WHAT YOU NEED TO DO »
Each line below that contains the word "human" must be copied.

PROVIDED INFORMATION »
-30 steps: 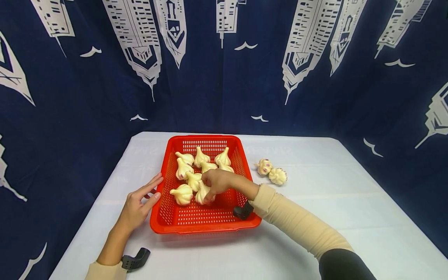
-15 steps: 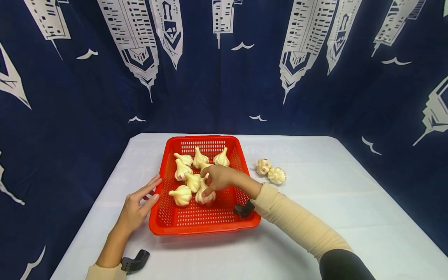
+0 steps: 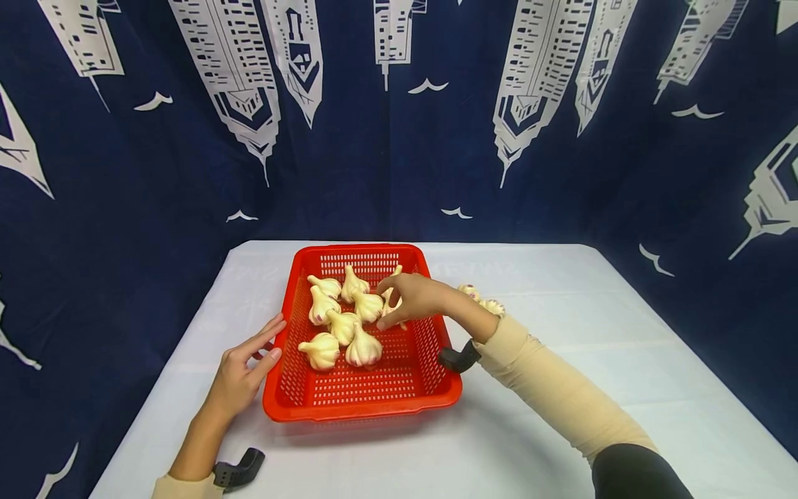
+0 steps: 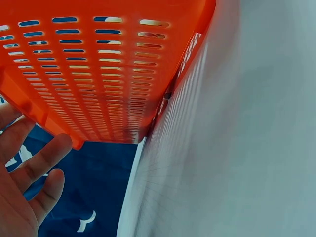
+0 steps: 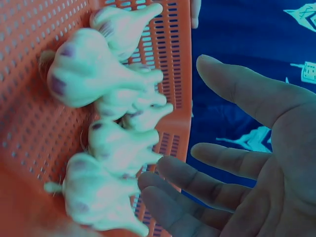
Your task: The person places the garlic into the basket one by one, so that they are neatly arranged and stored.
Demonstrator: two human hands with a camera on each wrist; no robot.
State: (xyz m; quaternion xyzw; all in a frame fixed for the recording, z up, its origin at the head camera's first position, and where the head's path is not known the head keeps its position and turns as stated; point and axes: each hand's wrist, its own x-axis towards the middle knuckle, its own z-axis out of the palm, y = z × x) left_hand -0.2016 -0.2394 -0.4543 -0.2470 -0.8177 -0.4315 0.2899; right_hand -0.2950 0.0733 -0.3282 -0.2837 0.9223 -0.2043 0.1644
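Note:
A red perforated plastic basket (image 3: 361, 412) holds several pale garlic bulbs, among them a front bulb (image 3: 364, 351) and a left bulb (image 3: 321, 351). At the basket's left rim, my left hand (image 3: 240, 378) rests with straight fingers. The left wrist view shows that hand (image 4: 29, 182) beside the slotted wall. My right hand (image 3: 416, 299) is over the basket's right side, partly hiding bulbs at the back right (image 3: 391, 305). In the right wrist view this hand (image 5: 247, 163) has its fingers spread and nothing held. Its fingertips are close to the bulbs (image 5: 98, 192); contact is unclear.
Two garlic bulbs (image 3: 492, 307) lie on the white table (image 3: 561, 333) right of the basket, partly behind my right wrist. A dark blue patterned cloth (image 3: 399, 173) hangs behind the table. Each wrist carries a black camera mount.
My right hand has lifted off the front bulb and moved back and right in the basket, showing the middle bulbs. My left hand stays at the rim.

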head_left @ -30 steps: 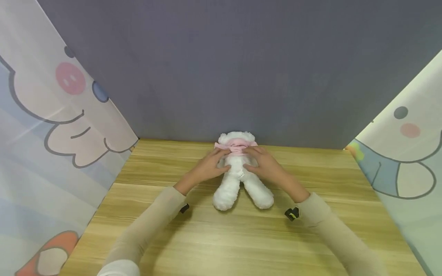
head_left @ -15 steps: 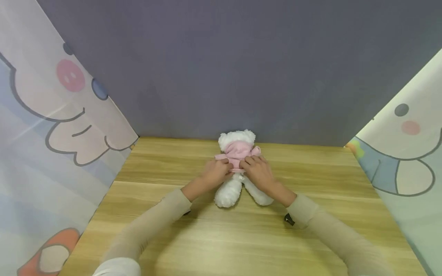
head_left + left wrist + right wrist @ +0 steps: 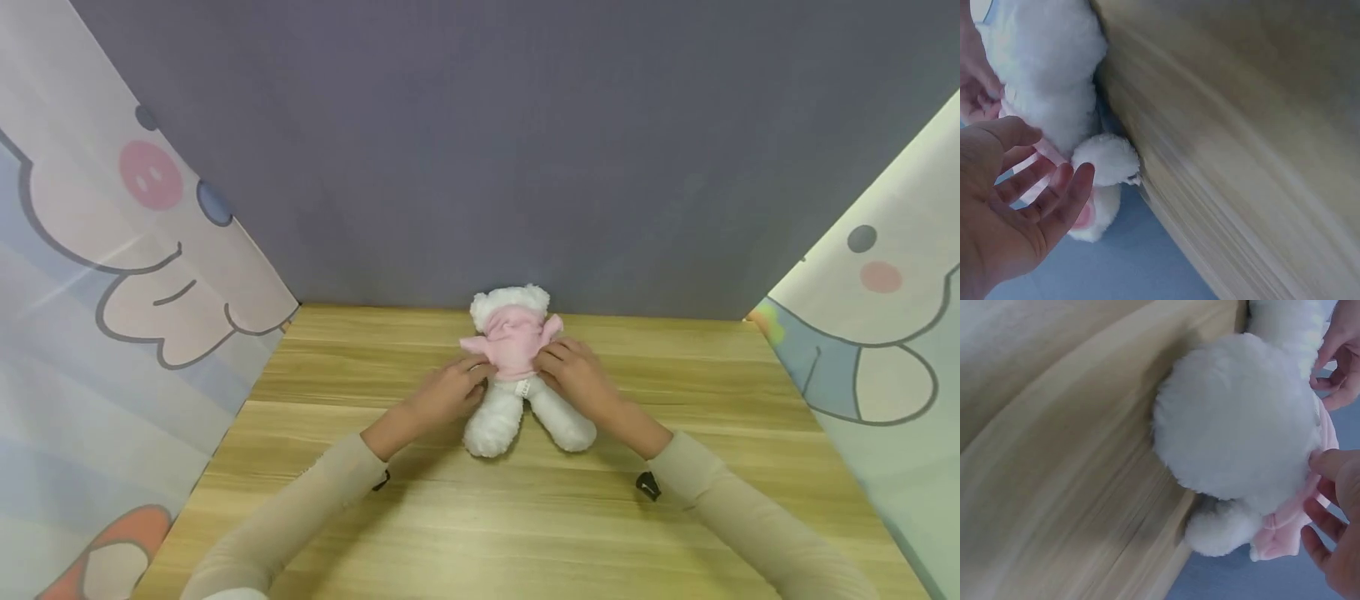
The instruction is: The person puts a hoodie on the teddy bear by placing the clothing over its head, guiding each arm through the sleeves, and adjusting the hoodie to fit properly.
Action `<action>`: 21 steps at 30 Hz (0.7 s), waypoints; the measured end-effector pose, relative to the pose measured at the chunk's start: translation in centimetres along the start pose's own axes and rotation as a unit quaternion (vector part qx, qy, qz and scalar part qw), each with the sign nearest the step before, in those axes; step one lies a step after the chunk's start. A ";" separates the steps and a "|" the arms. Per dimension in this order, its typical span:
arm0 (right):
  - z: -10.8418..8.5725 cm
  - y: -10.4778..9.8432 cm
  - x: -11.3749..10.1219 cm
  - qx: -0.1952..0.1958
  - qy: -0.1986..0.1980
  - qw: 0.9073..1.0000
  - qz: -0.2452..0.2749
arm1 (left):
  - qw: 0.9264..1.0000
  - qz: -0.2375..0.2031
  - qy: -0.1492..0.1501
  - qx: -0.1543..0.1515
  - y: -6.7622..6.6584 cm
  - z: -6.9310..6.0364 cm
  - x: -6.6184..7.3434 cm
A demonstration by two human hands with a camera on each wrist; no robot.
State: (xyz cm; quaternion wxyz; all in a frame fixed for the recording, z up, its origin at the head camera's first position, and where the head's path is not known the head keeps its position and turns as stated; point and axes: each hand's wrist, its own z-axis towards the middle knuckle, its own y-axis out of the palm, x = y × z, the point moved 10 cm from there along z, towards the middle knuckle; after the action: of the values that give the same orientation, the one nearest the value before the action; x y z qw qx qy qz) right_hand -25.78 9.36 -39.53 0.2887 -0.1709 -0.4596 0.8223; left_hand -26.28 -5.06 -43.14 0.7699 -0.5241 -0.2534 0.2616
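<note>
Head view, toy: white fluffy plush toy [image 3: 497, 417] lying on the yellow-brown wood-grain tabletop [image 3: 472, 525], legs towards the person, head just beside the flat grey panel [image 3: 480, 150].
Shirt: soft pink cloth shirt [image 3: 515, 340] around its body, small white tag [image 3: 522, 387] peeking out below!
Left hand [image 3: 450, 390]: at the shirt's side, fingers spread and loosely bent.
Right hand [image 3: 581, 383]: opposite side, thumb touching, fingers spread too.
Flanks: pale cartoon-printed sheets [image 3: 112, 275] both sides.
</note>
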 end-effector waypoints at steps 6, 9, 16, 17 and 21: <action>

RESPONSE TO THE TASK »
Demonstrator: two human hands with a camera on each wrist; no robot.
A demonstration by two human hands with a camera on each wrist; no robot.

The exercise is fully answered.